I have a little moral/philosophical problem with that statement.

As professional engineers we should not accept that (If indeed most of us can even dare to call ourselves "engineers")?

Should a civil engineer deliver a weak bridge, risking human life, because the client does not want to pay for a good job?

Should doctors give patients whatever suspect medicines they demand in order to get their money, never mind what effect those treatments have?

Heck, I cannot even get an electrical inspector to approve my installing a socket in the house now a days.

Should we just churn out whatever garbage is asked for just to get the money?

Perhaps I'm lucky in being old enough to say no. If one does not have pride in ones work what is ones life worth?


Yes, it's a good point. Anyway const makes the work in some situations.... and yes it's insane.

We strongly suspect that their actual skill on what they are talking about is not entirely solid, consistent, that required is just one of a series of strange impositions. Among other things, I should deal with network configuration rather than the programming part. However, it appears that we are not in a position to negotiate.

Using const is not a solution. The const keyword can only be used for compile-time constants.
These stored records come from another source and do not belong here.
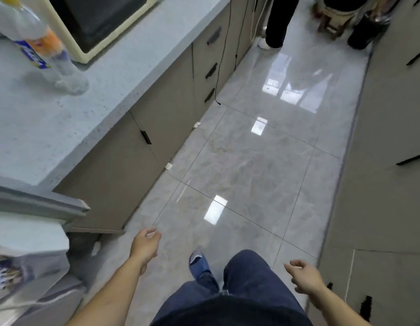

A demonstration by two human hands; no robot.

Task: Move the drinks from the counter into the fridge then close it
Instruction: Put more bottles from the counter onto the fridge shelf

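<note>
Both forearms are bare and extend forward from the bottom of the view, either side of the right knee [249,269], which is clad in dark blue denim. The left hand [145,245] is left of the knee and further forward than it, back of hand up, fingers loosely curled and holding nothing. The right hand [304,277] is right of the knee and about level with it, also back up, fingers loosely bent and slightly spread, holding nothing. Neither hand touches the knee or anything else. A foot [199,264] in a blue shoe shows just left of the knee, between it and the left hand.
</note>
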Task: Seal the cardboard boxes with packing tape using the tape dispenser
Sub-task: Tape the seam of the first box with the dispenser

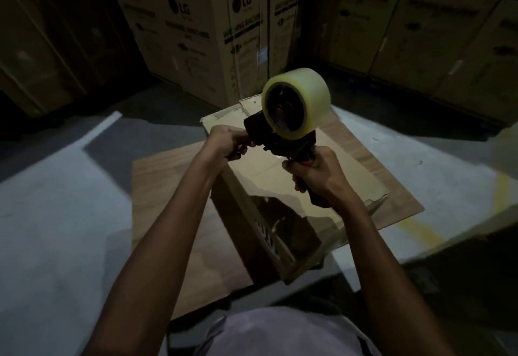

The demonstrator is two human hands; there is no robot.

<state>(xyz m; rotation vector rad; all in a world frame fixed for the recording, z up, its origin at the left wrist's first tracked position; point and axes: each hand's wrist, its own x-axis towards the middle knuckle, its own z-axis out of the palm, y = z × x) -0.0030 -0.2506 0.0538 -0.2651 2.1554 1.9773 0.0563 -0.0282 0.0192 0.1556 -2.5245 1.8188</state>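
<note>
A dark tape dispenser (276, 137) carrying a thick roll of clear packing tape (308, 94) is held up in front of me, above a brown cardboard box (269, 176). My right hand (316, 173) grips the dispenser's handle from below. My left hand (227, 142) pinches the front end of the dispenser, near its blade; whether it holds loose tape I cannot tell. The box lies on the floor, its top flaps closed, with a shiny strip of tape (283, 215) over its near end.
The box rests on flat wood-patterned sheets (165, 187) spread on a grey concrete floor (56, 215). Tall printed cardboard cartons (207, 33) stand stacked along the back and right. A yellow floor line (420, 229) runs at the right. The scene is dim.
</note>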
Just use let with those lints turned on.


I have already informed my group about the possibility offered by lints :wink:

I can imagine that is so.

After all, a typical patient knows less about what is wrong with them and how to treat it than the doctor they are consulting.

Never mind "negotiate". Your boss can always say we will only do what is right and within our competence.

If your boss does not, you can.

Perhaps I sound a bit harsh here. But I say it because I really regret giving in to such diktats on occasion during my career. Wishing that I had the wisdom and spinal fortitude to say "no" and just quit and move on at the time. There is no pride to be had in shoddy work, no matter how much money is on offer.

const is not a "non-variable variable". It's more like #define in C - the expression defining it is copied wherever it's used, so the value is created fresh every time (well, it may be optimized out, but semantically it's what I've said).

We will see what it will be possible to do. I would like to gain experience in a similar project with Rust.

That's a bit extreme. At least, I think "professional pride" is a very narrow, one-dimensional lens through which to evaluate a human life. There are times in life when one does have to make hard decisions and professional pride may well have to take a backseat to other concerns. And there are parts of the world where decent jobs are few and far between. We don't know OP's situation.

That said... @Rejkland, the client sounds like a nightmare. Unskilled people dictating to programmers how to do their job is enough sign of a dysfunctional organization. When that graduates to dictating to other companies' programmers how to do their job, you can be sure this won't be an isolated incident - the client is accustomed to making unreasonable requests and you can expect even more unreasonableness from them in the future. And if your own management is unable or unwilling to step in and defend you from these ridiculous power games, it sounds like an environment to escape from with all reasonable speed. Best of luck.